Once more, print the records exactly as given.
╭─ Given entries
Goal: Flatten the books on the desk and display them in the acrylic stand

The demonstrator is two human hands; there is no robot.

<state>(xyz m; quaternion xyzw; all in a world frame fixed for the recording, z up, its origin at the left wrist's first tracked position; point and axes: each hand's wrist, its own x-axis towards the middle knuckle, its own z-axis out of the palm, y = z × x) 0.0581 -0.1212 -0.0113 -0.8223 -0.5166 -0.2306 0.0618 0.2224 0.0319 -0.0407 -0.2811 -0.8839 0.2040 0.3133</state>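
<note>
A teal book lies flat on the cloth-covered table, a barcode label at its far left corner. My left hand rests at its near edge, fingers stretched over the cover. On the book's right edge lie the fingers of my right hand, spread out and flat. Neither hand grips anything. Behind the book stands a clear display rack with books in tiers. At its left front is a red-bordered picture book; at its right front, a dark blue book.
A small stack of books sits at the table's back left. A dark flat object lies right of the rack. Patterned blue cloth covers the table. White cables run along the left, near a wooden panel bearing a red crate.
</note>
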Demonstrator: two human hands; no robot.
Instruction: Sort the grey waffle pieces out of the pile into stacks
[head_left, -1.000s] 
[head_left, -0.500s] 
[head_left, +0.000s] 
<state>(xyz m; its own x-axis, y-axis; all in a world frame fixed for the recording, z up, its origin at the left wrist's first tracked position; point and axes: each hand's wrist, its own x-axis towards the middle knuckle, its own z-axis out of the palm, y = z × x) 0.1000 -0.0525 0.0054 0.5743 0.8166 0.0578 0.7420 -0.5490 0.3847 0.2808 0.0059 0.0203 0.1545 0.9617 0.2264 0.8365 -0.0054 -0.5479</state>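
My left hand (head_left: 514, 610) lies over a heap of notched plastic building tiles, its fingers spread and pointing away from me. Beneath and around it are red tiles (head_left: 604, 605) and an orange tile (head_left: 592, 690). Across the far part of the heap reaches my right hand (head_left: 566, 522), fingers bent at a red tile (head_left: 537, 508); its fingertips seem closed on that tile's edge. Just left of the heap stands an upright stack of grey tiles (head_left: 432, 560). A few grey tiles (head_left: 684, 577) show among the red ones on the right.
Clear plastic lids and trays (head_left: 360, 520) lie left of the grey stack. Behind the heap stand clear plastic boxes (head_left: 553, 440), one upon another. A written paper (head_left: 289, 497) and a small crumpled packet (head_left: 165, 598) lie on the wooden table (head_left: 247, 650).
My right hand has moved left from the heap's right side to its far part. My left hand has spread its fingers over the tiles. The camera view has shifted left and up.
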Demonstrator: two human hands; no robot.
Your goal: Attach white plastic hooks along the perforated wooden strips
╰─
> _Answer for the task_:
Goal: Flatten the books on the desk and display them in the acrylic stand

The demonstrator is two human hands; there is no robot.

<state>(xyz m; quaternion xyzw; all in a world frame fixed for the recording, z up, its origin at the left wrist's first tracked position; point and axes: each hand's wrist, its own x-axis towards the middle knuckle, its own z-axis out of the palm, y = z × x) 0.0581 -0.1212 -0.0113 -0.8223 -0.5166 -0.2306 0.0618 0.2224 0.0319 -0.0407 -0.2811 -0.8839 0.2040 0.3133</state>
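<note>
A teal book lies flat on the cloth-covered table, a barcode label at its far left corner. My left hand rests at its near edge, fingers stretched over the cover. On the book's right edge lie the fingers of my right hand, spread out and flat. Neither hand grips anything. Behind the book stands a clear display rack with books in tiers. At its left front is a red-bordered picture book; at its right front, a dark blue book.
A small stack of books sits at the table's back left. A dark flat object lies right of the rack. Patterned blue cloth covers the table. White cables run along the left, near a wooden panel bearing a red crate.
</note>
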Demonstrator: two human hands; no robot.
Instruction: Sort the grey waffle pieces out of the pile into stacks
[head_left, -1.000s] 
[head_left, -0.500s] 
[head_left, +0.000s] 
<state>(xyz m; its own x-axis, y-axis; all in a world frame fixed for the recording, z up, its origin at the left wrist's first tracked position; point and axes: each hand's wrist, its own x-axis towards the middle knuckle, its own z-axis out of the palm, y = z × x) 0.1000 -0.0525 0.0054 0.5743 0.8166 0.0578 0.7420 -0.5490 0.3847 0.2808 0.0059 0.0203 0.1545 0.9617 0.2264 0.8365 -0.0054 -0.5479</state>
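My left hand (head_left: 514, 610) lies over a heap of notched plastic building tiles, its fingers spread and pointing away from me. Beneath and around it are red tiles (head_left: 604, 605) and an orange tile (head_left: 592, 690). Across the far part of the heap reaches my right hand (head_left: 566, 522), fingers bent at a red tile (head_left: 537, 508); its fingertips seem closed on that tile's edge. Just left of the heap stands an upright stack of grey tiles (head_left: 432, 560). A few grey tiles (head_left: 684, 577) show among the red ones on the right.
Clear plastic lids and trays (head_left: 360, 520) lie left of the grey stack. Behind the heap stand clear plastic boxes (head_left: 553, 440), one upon another. A written paper (head_left: 289, 497) and a small crumpled packet (head_left: 165, 598) lie on the wooden table (head_left: 247, 650).
My right hand has moved left from the heap's right side to its far part. My left hand has spread its fingers over the tiles. The camera view has shifted left and up.
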Demonstrator: two human hands; no robot.
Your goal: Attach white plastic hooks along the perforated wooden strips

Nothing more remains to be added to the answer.